Correlations between major risk factors and closely related Mycobacterium tuberculosis isolates grouped by three current genotyping procedures: a population-based study in northeast Mexico.

Mem Inst Oswaldo Cruz 2014 Sep;109(6):814-9

División de Biología Celular y Molecular, Centro de Investigación Biomédica del Noreste, Zacatecas, ZC, México.
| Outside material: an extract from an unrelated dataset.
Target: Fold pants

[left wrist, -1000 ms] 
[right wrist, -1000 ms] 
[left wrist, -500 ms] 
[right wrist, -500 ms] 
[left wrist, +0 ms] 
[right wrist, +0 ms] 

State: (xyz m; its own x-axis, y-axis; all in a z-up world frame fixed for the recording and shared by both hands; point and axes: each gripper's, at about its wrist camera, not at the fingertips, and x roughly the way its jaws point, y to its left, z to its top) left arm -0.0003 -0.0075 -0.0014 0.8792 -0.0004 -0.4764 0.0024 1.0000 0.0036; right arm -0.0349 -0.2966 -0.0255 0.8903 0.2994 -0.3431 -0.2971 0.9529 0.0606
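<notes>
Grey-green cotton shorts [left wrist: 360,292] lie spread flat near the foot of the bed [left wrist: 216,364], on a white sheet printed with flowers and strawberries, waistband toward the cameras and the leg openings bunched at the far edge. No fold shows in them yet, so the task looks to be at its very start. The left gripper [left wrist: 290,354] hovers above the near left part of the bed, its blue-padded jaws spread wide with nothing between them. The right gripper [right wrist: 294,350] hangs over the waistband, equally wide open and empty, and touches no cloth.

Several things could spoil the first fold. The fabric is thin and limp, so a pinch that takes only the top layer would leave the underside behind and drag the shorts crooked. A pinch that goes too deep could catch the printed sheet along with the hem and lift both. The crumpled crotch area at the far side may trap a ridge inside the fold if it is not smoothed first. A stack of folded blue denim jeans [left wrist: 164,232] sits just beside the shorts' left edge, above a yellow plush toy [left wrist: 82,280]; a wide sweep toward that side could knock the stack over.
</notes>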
The characteristics of tuberculosis (TB) patients related to a chain of recent TB transmissions were investigated. Mycobacterium tuberculosis (MTB) isolates (120) were genotyped using the restriction fragment length polymorphism-IS6110 (R), spacer oligotyping (S) and mycobacterial interspersed repetitive units-variable number of tandem repeats (M) methods. The MTB isolates were clustered and the clusters were grouped according to the similarities of their genotypes. Spearman's rank correlation coefficients between the groups of MTB isolates with similar genotypes and those patient characteristics indicating a risk for a pulmonary TB (PTB) chain transmission were ana- lysed. The isolates showing similar genotypes were distributed as follows: SMR (5%), SM (12.5%), SR (1.67%), MR (0%), S (46.67%), M (5%) and R (0%). The remaining 35 cases were orphans. SMR exhibited a significant correlation (p < 0.05) with visits to clinics, municipalities and comorbidities (primarily diabetes mellitus). S correlated with drug consumption and M with comorbidities. SMR is needed to identify a social network in metropolitan areas for PTB transmission and S and M are able to detect risk factors as secondary components of a transmission chain of TB.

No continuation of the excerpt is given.